His air was detached because he had other things in his mind than those
merely passing before him, and he was not buoyant because they were not
cheerful or encouraging subjects for reflection. He was a big young man,
well hung together, and carrying himself well; his face was square-jawed
and rugged, and he had dark red hair restrained by its close cut from
waving strongly on his forehead. His eyes were red brown, and a few dark
freckles marked his clear skin. He was of the order of man one looks at
twice, having looked at him once, though one does not in the least know
why, unless one finally reaches some degree of intimacy.

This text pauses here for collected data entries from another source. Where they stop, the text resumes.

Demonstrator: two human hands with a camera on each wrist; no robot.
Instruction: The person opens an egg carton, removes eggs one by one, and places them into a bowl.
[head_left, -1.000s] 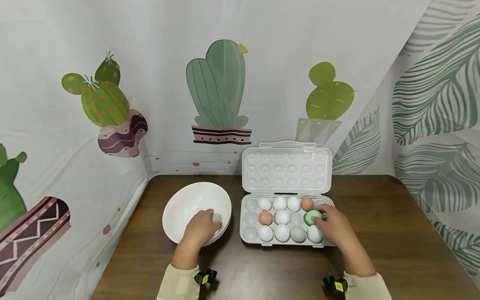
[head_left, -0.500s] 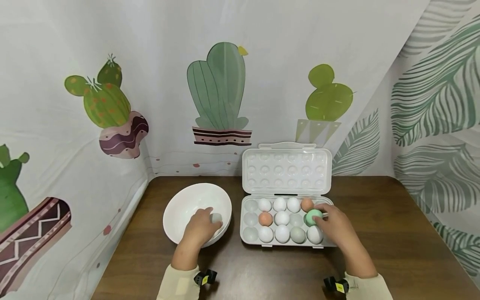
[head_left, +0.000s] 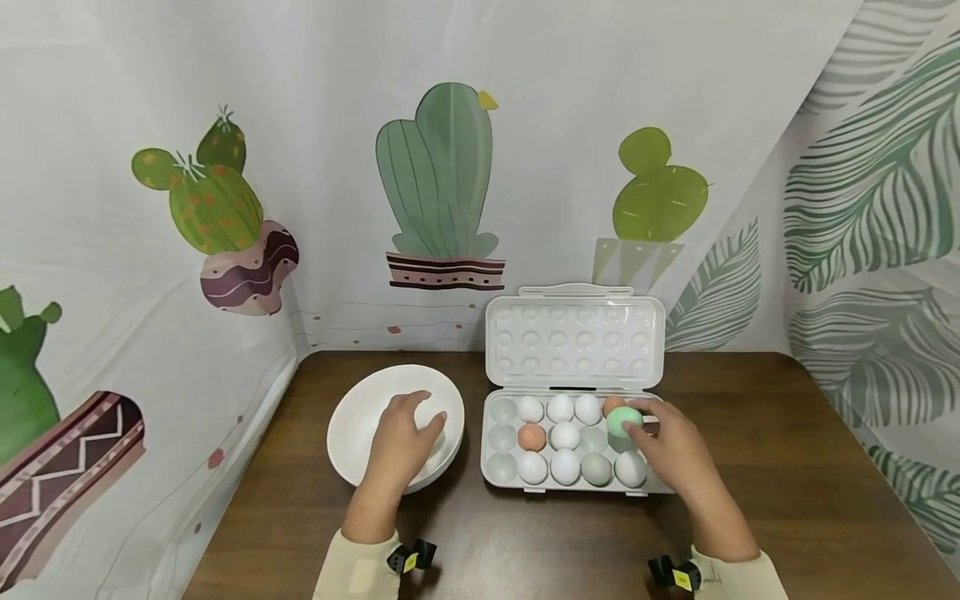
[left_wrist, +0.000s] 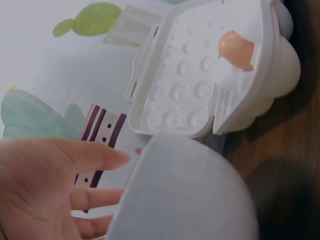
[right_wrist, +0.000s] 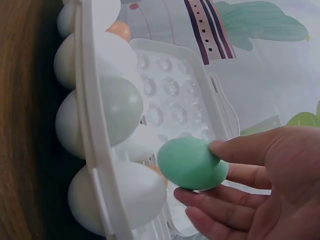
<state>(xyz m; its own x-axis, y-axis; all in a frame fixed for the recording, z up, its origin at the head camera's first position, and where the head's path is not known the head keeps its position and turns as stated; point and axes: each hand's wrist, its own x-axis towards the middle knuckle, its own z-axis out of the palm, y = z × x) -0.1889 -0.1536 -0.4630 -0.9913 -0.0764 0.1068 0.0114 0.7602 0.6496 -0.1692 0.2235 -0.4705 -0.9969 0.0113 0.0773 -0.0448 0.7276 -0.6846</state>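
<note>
The right hand (right_wrist: 275, 197) pinches a green egg (right_wrist: 192, 164) between thumb and fingers, holding it above the right part of an open egg box (right_wrist: 96, 105). Along the box's near row, from right to left, sit a white egg (right_wrist: 142, 195), a pale grey-green egg (right_wrist: 122, 107) and further white eggs (right_wrist: 116, 57). An orange egg (right_wrist: 120, 30), partly hidden, shows behind that row, farther left. Rounded cups (right_wrist: 70, 125) bulge from the box's near side, and nearer still is the brown wooden counter (right_wrist: 17, 125). On the far side the lid (right_wrist: 172, 86) stands open, dotted with round hollows, and beyond it is pale cloth (right_wrist: 260, 85) printed with a green cactus (right_wrist: 265, 22) and a striped pot (right_wrist: 209, 32).
</note>
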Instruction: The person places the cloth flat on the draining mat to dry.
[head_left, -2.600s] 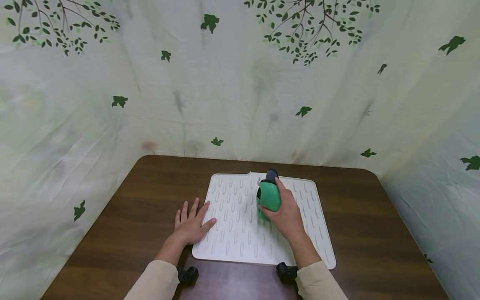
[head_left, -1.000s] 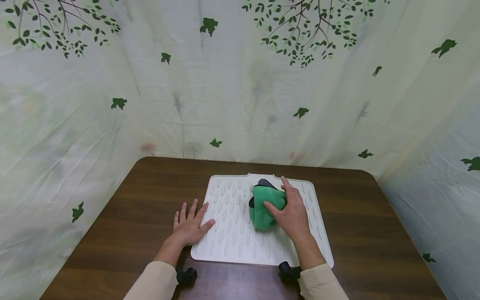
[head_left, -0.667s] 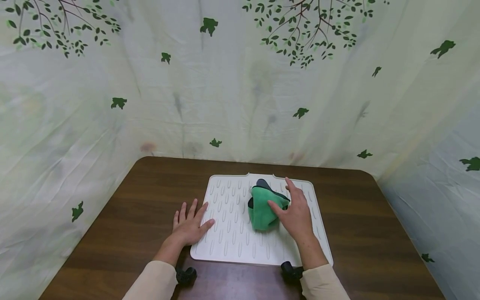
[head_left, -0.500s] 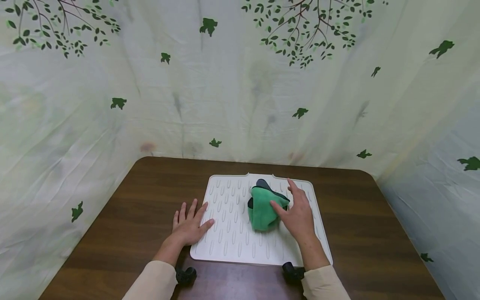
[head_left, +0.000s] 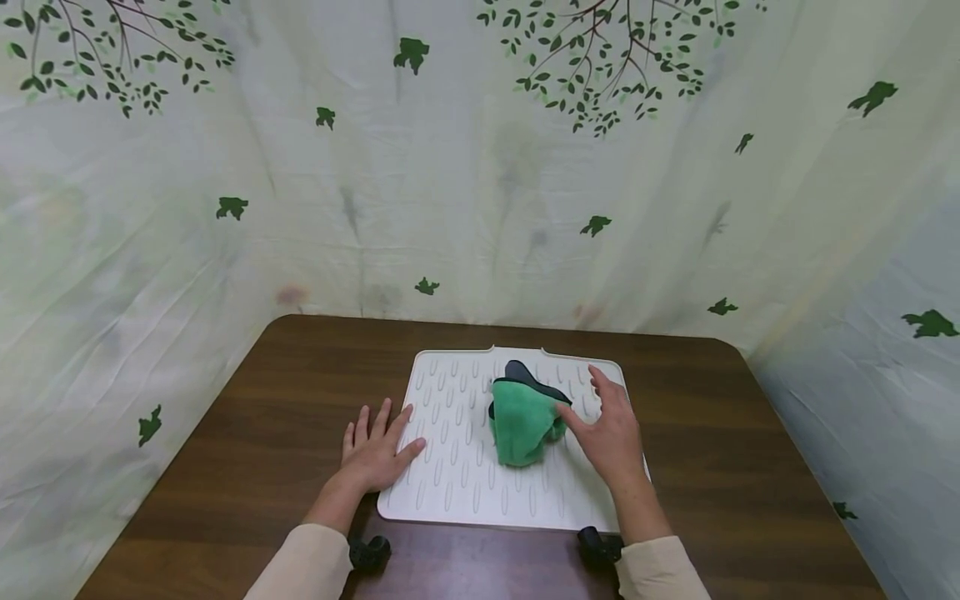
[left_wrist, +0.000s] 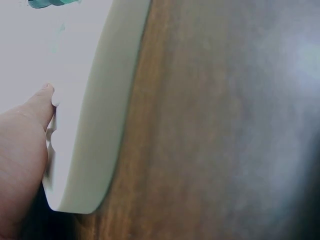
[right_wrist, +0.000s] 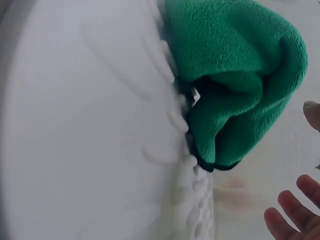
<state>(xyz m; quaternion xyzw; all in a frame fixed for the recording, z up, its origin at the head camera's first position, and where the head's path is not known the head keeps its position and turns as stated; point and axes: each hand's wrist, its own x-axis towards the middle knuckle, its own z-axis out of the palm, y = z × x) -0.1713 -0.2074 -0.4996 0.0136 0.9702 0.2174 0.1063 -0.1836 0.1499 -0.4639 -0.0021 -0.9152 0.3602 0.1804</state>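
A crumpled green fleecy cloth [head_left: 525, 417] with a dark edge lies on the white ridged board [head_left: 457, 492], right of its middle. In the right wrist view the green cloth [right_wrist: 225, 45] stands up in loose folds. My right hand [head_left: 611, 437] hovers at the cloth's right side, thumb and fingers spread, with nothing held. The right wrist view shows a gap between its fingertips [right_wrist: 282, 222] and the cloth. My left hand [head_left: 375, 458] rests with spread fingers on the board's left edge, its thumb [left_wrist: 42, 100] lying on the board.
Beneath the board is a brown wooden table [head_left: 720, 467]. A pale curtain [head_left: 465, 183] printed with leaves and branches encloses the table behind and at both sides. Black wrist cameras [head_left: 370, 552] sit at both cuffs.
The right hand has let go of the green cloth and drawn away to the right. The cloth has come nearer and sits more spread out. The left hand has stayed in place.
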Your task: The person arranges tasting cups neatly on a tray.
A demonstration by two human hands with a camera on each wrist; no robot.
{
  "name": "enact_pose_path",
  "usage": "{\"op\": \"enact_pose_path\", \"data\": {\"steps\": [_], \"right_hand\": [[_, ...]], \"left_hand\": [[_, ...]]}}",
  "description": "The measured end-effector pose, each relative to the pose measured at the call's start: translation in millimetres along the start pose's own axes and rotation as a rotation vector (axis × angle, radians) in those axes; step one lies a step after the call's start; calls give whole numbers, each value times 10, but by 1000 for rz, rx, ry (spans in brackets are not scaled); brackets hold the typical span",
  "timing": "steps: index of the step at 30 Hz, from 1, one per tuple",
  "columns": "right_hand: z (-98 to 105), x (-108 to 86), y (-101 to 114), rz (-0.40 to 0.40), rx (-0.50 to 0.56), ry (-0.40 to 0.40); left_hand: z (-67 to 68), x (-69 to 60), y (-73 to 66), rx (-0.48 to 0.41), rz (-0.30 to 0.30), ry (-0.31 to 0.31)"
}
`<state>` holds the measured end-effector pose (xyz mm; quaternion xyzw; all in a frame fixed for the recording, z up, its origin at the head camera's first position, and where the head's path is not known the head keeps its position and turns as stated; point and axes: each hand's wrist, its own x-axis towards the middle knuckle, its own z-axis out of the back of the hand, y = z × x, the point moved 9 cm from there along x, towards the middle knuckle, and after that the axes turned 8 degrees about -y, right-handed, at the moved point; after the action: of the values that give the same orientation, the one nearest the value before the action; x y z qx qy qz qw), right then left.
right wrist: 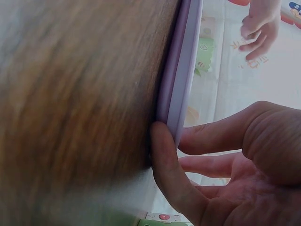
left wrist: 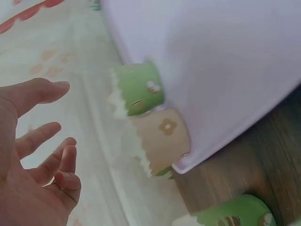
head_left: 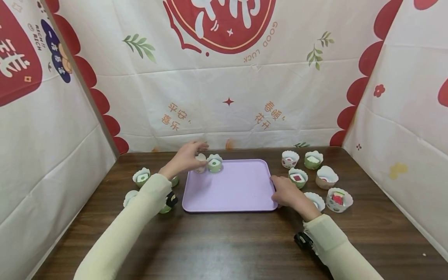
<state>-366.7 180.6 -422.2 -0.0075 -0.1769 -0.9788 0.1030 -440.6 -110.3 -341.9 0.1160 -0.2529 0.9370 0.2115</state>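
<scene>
A flat lilac tray [head_left: 231, 192] lies on the dark wooden table. At its far left corner stand two paper baking cups side by side: a green one [head_left: 214, 165] with a pale filling and a beige one [left wrist: 162, 136] with a brown flower print. My left hand [head_left: 187, 156] hovers just above the beige cup, partly covering it in the head view. The left wrist view shows that hand apart from both cups, its fingers spread and loosely bent. My right hand [right wrist: 221, 160] pinches the tray's right rim between thumb and index finger.
Several filled cups stand right of the tray, among them a spotted cup [head_left: 338, 199] with a red piece and a beige cup [head_left: 326, 177]. More cups, one green [head_left: 141, 177], stand at left, partly behind my left sleeve. A printed white cloth [head_left: 224, 85] hangs behind the table.
</scene>
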Motion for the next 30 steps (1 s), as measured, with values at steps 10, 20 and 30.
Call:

He watched the vehicles, heavy and light, roll into the big shed-like
building and deposit their freight; he heard the voices and caught the
sentences of instruction and comment; he saw boxes and bales hauled from
the dock side to the deck and swung below with the rattling of machinery
and chains. But these formed merely a noisy background to his mood,
which was self-centred and gloomy. He was one of those who go back to
their native land knowing themselves conquered. He had left England two
years before, feeling obstinately determined to accomplish a certain
difficult thing, but forces of nature combining with the circumstances
of previous education and living had beaten him. He had lost two years
and all the money he had ventured. He was going back to the place he
had come from, and he was carrying with him a sense of having been used
hardly by fortune, and in a way he had not deserved.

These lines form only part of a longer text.